上記写真から、下図がRAGHAV SAWHNEY氏のツイッターアカウントと思われます。サッカーネタのツイートが大半です。この人は本当にセキュリティが最高レベルの仮想通貨取引所を設立するためのアドバイザーができるのだろうか。

Twitter「RAGHAV SAWHNEY」
⇒ 引用元:Twitter「Raghav Sawhney

 

このプロジェクトで稼ぐ方法は、価格が1000%になるICOに参加することです。

1000%と聞いて1000倍のようなイメージを持った人もいるかも知れませんが、1000%は10倍なので誤解しないようにしましょう。

「タウリン1g配合」と説明したら少なく感じるので、「タウリン1000mg配合」のように説明することで1000って多いな!栄養タップリ!と思わせるのと同じ印象操作です。

 

このプロジェクトが紹介するICOは、セキュリティが最高レベルの仮想通貨取引所が発行する取引所トークンです。金融機関のセキュリティレベルとまったく同じ取引所のため、誰もが安心して使えるようになるそうです。

ちなみに取引所トークンとは、取引所が独自に発行するトークンのことをいいます。取引所トークンを保有しているユーザーは売買手数料が安くなるなどのお得なサービスを受けることができます。

大手取引所のBinance や Kucoinも独自トークンを発行していて、売買手数料がバリ安になるので私も保有しています

なぜ価格が10倍になるかというと、このプロジェクトはクラウドセールの前のプレセールに参加する案件で、クラウドセールの10分の1の価格でトークンを買うことができるからだそうです。
⇒「ICOとは

それを聞いたらすごくお得なような気がしますが、ここで1つ考えて欲しいことがあります。

仮にあなたはプライベートセールのことを知らずに、クラウドセールでICOの存在に気が付いたとして、

クラウドセールで買いたいと思うか?

です。

このプロジェクトは多額の広告費を使って参加者を募っているので、プレセールの価格がクラウドセールの10分の1であることは広く知れ渡っています。

ということは、当然クラウドセールでこのICOの存在を知って参加しようか検討している人にもその情報が入ってきます。

そのとき、多くの人が購入したプレセール価格の10倍に跳ね上がったICOに参加したいと思うでしょうか。プレセールで100万円で買えたものが、1000万円払わなければ手に入れることができません。
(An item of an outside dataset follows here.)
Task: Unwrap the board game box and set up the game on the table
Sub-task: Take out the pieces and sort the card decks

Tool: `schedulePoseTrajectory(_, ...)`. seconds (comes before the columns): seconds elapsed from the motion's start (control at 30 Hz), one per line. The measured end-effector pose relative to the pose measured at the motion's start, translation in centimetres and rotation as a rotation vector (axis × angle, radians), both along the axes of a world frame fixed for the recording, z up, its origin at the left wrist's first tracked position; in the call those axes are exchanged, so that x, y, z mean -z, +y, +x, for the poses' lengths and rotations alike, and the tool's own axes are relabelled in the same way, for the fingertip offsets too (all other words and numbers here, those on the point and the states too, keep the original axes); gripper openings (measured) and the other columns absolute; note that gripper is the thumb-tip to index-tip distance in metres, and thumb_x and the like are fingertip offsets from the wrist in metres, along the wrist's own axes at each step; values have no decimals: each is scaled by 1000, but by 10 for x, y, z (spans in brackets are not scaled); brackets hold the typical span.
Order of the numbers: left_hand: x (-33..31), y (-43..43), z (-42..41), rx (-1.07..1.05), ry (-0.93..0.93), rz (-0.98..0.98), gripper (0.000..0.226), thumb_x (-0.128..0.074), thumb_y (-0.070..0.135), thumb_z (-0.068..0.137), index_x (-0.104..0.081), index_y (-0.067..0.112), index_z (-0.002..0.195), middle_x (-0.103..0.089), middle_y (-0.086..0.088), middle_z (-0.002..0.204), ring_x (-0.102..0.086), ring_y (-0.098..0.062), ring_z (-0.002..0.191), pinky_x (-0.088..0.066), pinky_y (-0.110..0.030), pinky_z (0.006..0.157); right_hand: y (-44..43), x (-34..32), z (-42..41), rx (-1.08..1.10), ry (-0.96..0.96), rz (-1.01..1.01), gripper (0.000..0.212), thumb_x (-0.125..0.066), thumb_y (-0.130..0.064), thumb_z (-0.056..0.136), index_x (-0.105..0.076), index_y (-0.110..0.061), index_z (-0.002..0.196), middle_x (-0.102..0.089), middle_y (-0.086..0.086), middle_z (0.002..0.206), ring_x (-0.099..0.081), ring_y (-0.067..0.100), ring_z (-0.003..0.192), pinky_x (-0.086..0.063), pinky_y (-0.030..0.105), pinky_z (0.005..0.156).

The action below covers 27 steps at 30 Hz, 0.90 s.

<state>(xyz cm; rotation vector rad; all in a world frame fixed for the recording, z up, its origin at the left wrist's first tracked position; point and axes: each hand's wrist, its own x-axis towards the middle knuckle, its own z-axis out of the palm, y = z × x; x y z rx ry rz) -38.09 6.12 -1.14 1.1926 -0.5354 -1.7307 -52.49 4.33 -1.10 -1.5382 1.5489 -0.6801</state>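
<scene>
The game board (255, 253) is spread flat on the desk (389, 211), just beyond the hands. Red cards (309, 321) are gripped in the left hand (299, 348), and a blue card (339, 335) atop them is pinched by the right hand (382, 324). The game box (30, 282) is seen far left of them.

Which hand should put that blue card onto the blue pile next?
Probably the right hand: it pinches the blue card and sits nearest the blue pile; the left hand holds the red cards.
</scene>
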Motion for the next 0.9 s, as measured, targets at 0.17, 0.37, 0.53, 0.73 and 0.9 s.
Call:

おそらく、10倍を聞いたほとんどの人がこのICOのことを信用しなくなり、クラウドセールでの購入を見送ることでしょう。

よって、クラウドセールの10分の1の価格設定は、プレセールの価格が安いように思わせて詐欺師たちがプレセール利確を行うための印象操作の可能性があります。

 

以上、Castleの検証結果です。

信用が大切と説明する西田尚樹氏ですが、彼自身も、アドバイザーも、1000%の話も信用できない状況です。

このICOへの参加を検討している人は、第2話以降で明らかになるであろうICOの具体的な内容も徹底的に調査して、信用できるプロジェクトなのかを解明してから参加を検討することをお勧めします。